21rw
21rw

Reputation: 1126

Convert an integer vector to an integer

What is the most efficient way to convert a vector like this

[1, 0, 2, 4]

to the corresponding integer 1024?

(Assuming that the array will always be a valid integer)

Upvotes: 1

Views: 548

Answers (3)

rafak
rafak

Reputation: 5551

There was a trick recently posted on Julia's issue tracker recently:

julia> evalpoly(10, [4, 2, 0, 1])
1024

julia> @evalpoly(10, 4, 2, 0, 1)
1024

This is pretty fast, but this requires the list of coefficients in the reverse order, the same as what the digits function gives:

julia> digits(1024)
4-element Vector{Int64}:
 4
 2
 0
 1

Upvotes: 2

Nathan Boyer
Nathan Boyer

Reputation: 1474

Probably slow, but here's a one-liner: parse(Int,join(string.([1, 0, 2, 4]))).

Upvotes: 0

cbk
cbk

Reputation: 4370

In general, what you want to do is multiply each number in the array by the desired "place" (i.e., the base raised to a power incrementing in unit steps from zero at the last/rightmost place). The fastest way to do this in Julia for vectors of arbitrary length should be a simple loop along the lines of

function arraytoint10(A)
    n = 0
    l = length(A)
    for i = 1:l
        n += A[i]*10^(l-i)
    end
    return n
end
julia> A = [1, 0, 2, 4];

julia> arraytoint10(A)
1024

This is quite fast

julia> using BenchmarkTools

julia> @benchmark arraytoint10($A)
BechmarkTools.Trial: 10000 samples with 998 evaluations.
 Range (min … max):  15.114 ns … 108.888 ns  ┊ GC (min … max): 0.00% … 0.00%
 Time  (median):     17.394 ns               ┊ GC (median):    0.00%
 Time  (mean ± σ):   18.469 ns ±   4.297 ns  ┊ GC (mean ± σ):  0.00% ± 0.00%

   ▃█ █▅▂█ ▂▇     ▂▆     ▁ ▆        ▁  ▁                     ▂ ▂
  ▄██████████▇▇▆▄▄██▄█▅▅▄█▆█▃▆▅▄▄▆▆██▇██▆▄▆▆▅▅▅▄▆▄▄▄▄▄▄▄▄▅▄▅▅█ █
  15.1 ns       Histogram: log(frequency) by time      33.8 ns <

 Memory estimate: 0 bytes, allocs estimate: 0.

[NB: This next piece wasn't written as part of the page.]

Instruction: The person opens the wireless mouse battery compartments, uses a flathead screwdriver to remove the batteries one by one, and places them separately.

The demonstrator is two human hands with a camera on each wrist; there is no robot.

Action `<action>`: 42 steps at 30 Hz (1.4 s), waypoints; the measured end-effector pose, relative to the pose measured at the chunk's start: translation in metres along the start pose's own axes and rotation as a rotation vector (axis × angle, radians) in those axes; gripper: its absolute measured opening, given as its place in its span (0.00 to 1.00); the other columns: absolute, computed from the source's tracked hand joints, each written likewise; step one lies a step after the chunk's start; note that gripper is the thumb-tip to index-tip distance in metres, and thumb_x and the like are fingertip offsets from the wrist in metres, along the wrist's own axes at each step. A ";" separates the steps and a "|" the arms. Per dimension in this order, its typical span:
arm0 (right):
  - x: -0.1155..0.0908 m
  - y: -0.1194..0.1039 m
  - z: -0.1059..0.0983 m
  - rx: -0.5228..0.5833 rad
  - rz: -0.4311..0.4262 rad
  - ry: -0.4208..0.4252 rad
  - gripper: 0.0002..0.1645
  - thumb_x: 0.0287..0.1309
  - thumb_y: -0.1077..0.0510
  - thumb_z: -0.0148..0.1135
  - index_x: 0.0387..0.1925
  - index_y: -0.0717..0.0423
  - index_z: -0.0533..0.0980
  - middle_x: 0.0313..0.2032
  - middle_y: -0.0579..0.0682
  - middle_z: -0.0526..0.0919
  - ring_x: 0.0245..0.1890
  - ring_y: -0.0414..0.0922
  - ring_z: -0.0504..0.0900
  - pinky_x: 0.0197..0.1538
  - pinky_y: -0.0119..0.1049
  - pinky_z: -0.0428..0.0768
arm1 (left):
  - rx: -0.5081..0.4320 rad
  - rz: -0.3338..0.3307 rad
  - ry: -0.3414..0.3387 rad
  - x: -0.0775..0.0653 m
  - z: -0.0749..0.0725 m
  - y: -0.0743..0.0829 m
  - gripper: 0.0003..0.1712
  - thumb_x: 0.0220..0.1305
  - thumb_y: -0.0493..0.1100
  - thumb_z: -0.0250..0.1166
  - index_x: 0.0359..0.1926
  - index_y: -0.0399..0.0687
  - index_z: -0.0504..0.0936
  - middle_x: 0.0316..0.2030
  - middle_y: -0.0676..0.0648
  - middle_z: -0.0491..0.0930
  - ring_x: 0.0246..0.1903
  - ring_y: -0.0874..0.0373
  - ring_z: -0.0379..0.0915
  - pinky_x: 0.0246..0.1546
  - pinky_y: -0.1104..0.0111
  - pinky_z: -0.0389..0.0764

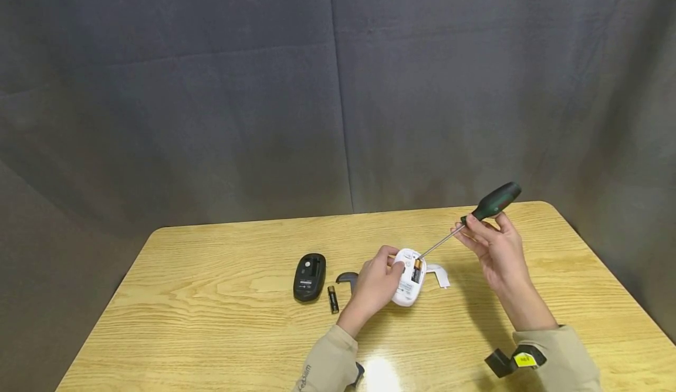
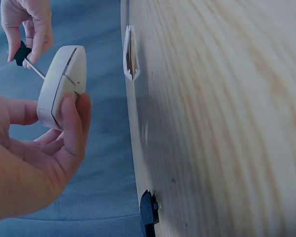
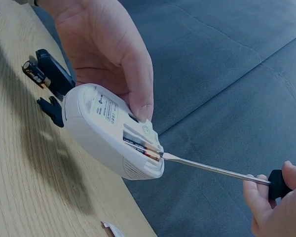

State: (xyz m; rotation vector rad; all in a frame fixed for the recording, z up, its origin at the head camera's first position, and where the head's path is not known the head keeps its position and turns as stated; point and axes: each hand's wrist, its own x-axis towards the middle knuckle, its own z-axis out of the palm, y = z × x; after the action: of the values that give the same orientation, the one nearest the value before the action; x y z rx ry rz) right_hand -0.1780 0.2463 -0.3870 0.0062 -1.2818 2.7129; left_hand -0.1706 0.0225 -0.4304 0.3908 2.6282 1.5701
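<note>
My left hand [image 1: 377, 280] grips a white computer mouse [image 1: 405, 294] by its sides, underside facing up and raised off the table. In its uncovered compartment lies a battery [image 3: 142, 148] with a copper-coloured end. My right hand [image 1: 500, 251] holds a screwdriver [image 1: 496, 200] with a dark green handle, fingers around the collar where handle meets shaft. The flat metal tip [image 3: 166, 156] is right at the battery's copper end. Beside the mouse, the white battery cover [image 1: 438, 274] lies on the table.
Left of my left hand, a black mouse [image 1: 309, 277] lies underside up with its battery slot uncovered. Near it are a loose battery [image 1: 333, 299] and a dark cover [image 1: 347, 277], partly hidden by my hand. A grey curtain [image 1: 237, 116] hangs behind the wooden table [image 1: 211, 333].
</note>
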 end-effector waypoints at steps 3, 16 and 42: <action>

and could be easily generalized to other bases by substituting the desired base in place of the 10 in A[i]*10^(l-i).

Edit: in response to the excellent suggestion by @vincent-yu in the comment below

function arraytoint10_iterative(A)
    n = 0
    l = length(A)
    for i = 1:l
        n = 10n + A[i]
    end
    return n
end
julia> @benchmark arraytoint10_iterative($A)
BechmarkTools.Trial: 10000 samples with 1000 evaluations.
 Range (min … max):  3.670 ns … 21.758 ns  ┊ GC (min … max): 0.00% … 0.00%
 Time  (median):     3.787 ns              ┊ GC (median):    0.00%
 Time  (mean ± σ):   4.226 ns ±  1.320 ns  ┊ GC (mean ± σ):  0.00% ± 0.00%

  █▅ ▇▃▄▄▂  ▁                                                ▂
  ██▆█████▅██▄▄█▅▃▃▁▆▆▆█▇▆▇▄▅▄▁▃▁▁▁▁▁▁▁▁▁▁▁▄▁▁▁▁▁▁▁▁▁▄▄▄▅▆▆▃ █
  3.67 ns      Histogram: log(frequency) by time     13.7 ns <

 Memory estimate: 0 bytes, allocs estimate: 0.

That shifts us all the way down to O(n) complexity and gives us about another 4x speedup (and even more for larger arrays)!